> Exercise
Could the listing be repeated exactly, with every picture dropped?

> Recorded data

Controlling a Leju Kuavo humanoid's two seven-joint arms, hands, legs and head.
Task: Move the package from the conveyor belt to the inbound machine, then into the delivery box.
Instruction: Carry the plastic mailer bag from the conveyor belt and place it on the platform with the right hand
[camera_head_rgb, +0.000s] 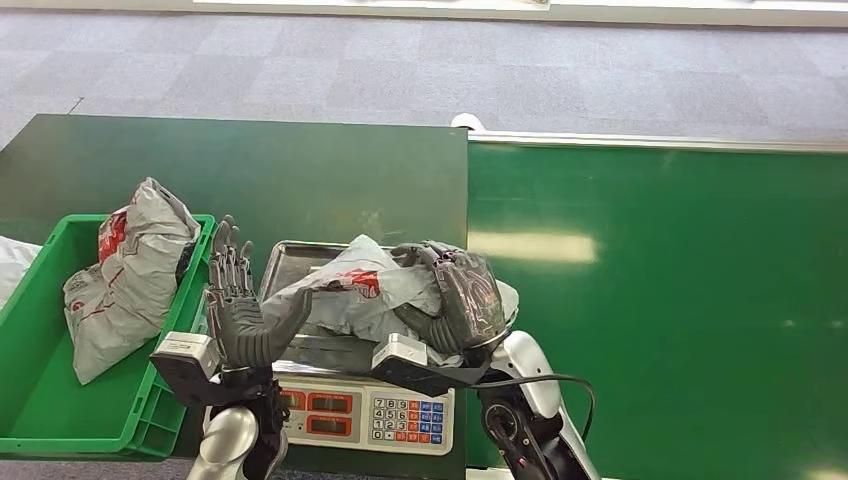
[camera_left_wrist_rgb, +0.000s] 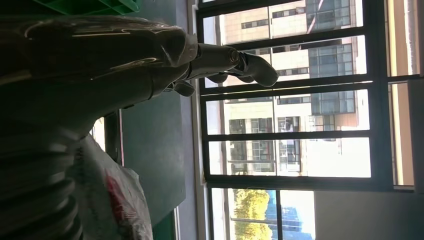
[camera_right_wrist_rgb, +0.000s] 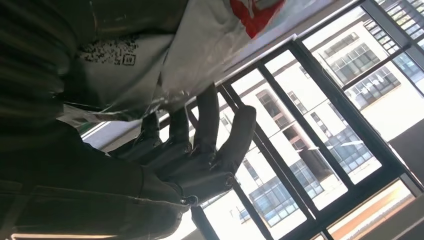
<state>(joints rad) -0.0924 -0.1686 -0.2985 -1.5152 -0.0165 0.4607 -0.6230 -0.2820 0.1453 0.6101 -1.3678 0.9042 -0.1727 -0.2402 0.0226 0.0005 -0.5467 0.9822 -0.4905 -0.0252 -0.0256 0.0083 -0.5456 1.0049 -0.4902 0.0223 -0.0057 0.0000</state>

> Answer section
Controlling a Leju Kuavo humanoid's two seven-joint arms, hands, legs and head.
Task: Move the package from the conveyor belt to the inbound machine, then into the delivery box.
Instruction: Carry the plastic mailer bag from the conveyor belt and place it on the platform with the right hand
[camera_head_rgb, +0.000s] 
[camera_left_wrist_rgb, +0.000s] 
[camera_right_wrist_rgb, +0.000s] 
<state>(joints rad) -0.0924 -0.1686 -0.2985 -1.5152 -0.0165 0.4607 -0.6230 -0.2820 0.1453 0.6101 -1.3678 0.9042 -0.1727 -0.2402 0.0226 0.0005 -0.5467 0.9822 -0.4905 -0.0252 -0.0256 0.0083 -0.5456 1.0049 -0.4902 0.0223 -0.0057 0.0000</state>

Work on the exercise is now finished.